Pennies in the Cracks

July 8, 2013

“Slipped through the cracks” is a strange turn of phrase. It evokes the imagery of a small, thin object, like an errant coin that dropped from a clumsy hand. Or perhaps something more valuable, like a wedding ring that was pulled loose with the too-quick tugging off of a glove… Something you didn’t know you would miss until it was already gone, something whose existence you accepted but were only barely conscious of until you witnessed its fall. Maybe it was comedic; you moved in slow-motion, hand outstretched, eyes wide and lips forming the beginnings of a curse. Maybe it was terrifying, the consequences of a shattered marriage and the torrent of arguments forthcoming already convalescing in your imagination.

More than likely, however, it was something you cared nothing for, and you didn’t make a single move to stop it. Perhaps you could have grabbed the penny before it disappeared forever out of view between the gaps of your couch cushions after tumbling off your buffalo sauce-stained undershirt, but then you’d have had to pause the football game, and the remote was just too far out of reach, wasn’t it? It was just a penny, anyway.

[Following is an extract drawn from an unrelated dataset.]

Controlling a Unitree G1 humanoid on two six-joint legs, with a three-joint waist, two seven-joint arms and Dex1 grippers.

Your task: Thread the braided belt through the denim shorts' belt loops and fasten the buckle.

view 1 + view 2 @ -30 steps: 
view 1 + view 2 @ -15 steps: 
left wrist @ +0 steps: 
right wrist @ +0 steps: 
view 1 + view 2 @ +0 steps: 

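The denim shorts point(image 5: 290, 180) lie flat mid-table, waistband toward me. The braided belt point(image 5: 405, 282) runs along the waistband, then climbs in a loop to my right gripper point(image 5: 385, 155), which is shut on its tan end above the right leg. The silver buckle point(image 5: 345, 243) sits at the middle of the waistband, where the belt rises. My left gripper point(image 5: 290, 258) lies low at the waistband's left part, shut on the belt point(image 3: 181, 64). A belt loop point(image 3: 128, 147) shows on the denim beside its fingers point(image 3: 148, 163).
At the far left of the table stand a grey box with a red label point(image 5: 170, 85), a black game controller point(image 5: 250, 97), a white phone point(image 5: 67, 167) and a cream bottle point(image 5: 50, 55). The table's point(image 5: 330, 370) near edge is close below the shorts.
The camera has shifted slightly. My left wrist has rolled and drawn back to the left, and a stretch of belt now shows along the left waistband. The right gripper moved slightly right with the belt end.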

I wonder how the penny felt?

It wasn’t angry. How could it be? It didn’t even know it was falling, much less slipping away for the rest of time. It had been caught before, lost, then found. It had changed hands and served its purpose. It had found a home, as it always had, but now, instead of that penny fulfilling its true potential — the start of a savings account, the down payment on a car, or even filling up a beggar’s cup and giving him a second shot at life — that pathetic bronzed gimmick had expired. Nobody noticed. Nobody cared. The coin, a barely functional unit of currency, was gone, his new and only companions some lint and others like him.

I can only imagine how many pennies are lost every year.

Our outlook on life forces us to treat each other like commodity. Business owners view their employees as loose change — a nickel here, a dime there — little bits and pieces of a whole dollar that barely serve a purpose; an irritating thing that, when bunched together, jingles and makes your pants too heavy until you can make it to Starbucks to buy a latte and be rid of some of them.

Teachers, too, only see the bigger (and louder) coins. The quarters, they might amount to something someday. The dimes, with some help. The nickels will be shuffled off to whatever coin slot they’re needed most in, but the pennies… Though they shine when new, their sheen mesmerizing, even, they attract dirt and grime so easily, so quickly. Their gilded luster hardly lasts. And what worth do they have, truly? Surely they cannot stack up to even the nickel? The hardworking, reliable, sturdy but low-worth nickel?

Reader, to you I would say that pennies are the most important of all. Without the penny, imagine the agonizing mundanity of pulling out a handful of change, only to see that every coin is the same lackluster shade of silver grey. Imagine the irritation and eyeache! Never again would you know the joy of counting out precise, exact change! Imagine never again finding a lucky penny on the sidewalk, doomed forever to walk this coil treading the fine line of lucky-unlucky purgatory. Never again would we see coin collectors toiling year after year to find those last few, exceedingly rare specimens of untarnished D and P. Never again would we replace the penny with other exotic varieties on occasion, forever unknowing the pleasure and excitement of discovering the yen, the wuan, the Canadian, the euro.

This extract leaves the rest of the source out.